Setting up Baby Nursery

It’s very exciting to plan your baby’s room – and pregnancy is the right time to do it, too. When your baby arrives you’re likely to be way too busy or sleep-deprived to want to do much planning and decorating.

Don’t forget that your baby will go through many changes in the first two years, so try to make your plans with at least a two-year timeframe in mind, with safety and comfort for baby and parents guiding all the choices you will make.

In an ideal world, your budget will stretch to a separate room for your baby, which you can decorate and make very safe. But not all babies get their own rooms, particularly if they are second or subsequent children – so the main aim is to make baby’s “zone” as safe and comfortable as possible and make sure that other easily-accessible areas of the room can be made baby-proof as soon as your baby becomes mobile.

Baby’s Zone

All those gorgeous fluffy toys, spinning mobiles, padded bumpers and colourful cot covers are very tempting in the shop, but when you are thinking about your baby’s room, think safety first.
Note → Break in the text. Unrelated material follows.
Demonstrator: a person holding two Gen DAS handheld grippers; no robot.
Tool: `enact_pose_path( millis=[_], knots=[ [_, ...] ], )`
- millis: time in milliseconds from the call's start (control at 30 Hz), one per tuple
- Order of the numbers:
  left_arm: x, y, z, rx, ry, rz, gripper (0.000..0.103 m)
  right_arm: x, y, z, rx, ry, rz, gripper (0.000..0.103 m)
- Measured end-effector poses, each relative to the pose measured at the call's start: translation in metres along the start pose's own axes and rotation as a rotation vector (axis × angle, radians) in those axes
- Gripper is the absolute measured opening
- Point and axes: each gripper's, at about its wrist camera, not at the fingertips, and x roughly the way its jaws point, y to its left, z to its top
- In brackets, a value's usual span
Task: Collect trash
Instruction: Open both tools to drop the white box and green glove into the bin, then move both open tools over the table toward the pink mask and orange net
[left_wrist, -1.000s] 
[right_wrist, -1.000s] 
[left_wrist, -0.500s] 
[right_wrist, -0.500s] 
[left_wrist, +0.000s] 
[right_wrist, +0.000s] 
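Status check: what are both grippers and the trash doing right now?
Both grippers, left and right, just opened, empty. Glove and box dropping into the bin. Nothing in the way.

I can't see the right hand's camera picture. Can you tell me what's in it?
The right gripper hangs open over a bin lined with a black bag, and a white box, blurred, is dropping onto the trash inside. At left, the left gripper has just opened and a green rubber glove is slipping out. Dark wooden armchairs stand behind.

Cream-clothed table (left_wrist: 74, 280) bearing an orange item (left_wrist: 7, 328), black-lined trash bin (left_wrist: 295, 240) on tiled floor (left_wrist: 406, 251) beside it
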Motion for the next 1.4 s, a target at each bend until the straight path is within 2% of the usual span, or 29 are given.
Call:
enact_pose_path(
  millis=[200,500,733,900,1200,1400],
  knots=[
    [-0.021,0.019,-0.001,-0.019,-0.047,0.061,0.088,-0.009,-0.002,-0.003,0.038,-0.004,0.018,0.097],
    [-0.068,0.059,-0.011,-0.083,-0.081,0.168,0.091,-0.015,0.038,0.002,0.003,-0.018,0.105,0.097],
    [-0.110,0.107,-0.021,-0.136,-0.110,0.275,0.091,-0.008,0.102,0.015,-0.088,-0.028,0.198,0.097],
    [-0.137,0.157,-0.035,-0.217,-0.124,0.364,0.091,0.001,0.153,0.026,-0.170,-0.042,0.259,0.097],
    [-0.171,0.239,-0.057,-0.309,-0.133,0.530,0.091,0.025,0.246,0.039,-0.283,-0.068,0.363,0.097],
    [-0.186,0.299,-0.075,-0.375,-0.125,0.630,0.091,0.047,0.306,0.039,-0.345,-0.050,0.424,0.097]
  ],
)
If you’re dying to decorate, put up lots of colourful toys on a shelf, decorate with murals and wall-hangings and pile some teddy-bears on the floor.

Any paint that you use should be non-toxic – some paint shops that specialise in low-allergy paint, too.

Watch out for windows. Arrange for a safety lock to be fitted to any windows in your baby’s room. If the window is close to the floor, consider getting bars fitted. Curtains and blinds can pose a hazard if they have long cords – remove cords or shorten them way out of a young child’s reach.

Mobiles are lovely but it’s amazing how quickly those tiny arms grow. By about four months, many babies seem to have magic extender-arms that can reach twice their body-length.

Any rugs or mats should also be slip-proof and flameproof.

If you’re on a limited budget, baby’s linen and toys should be bottom of the list; it’s better to spend money on installing a smoke alarm in your baby’s room and getting an electrician to check the safety of power-points and making sure there is no reason for a dangerous cord snaking across the room.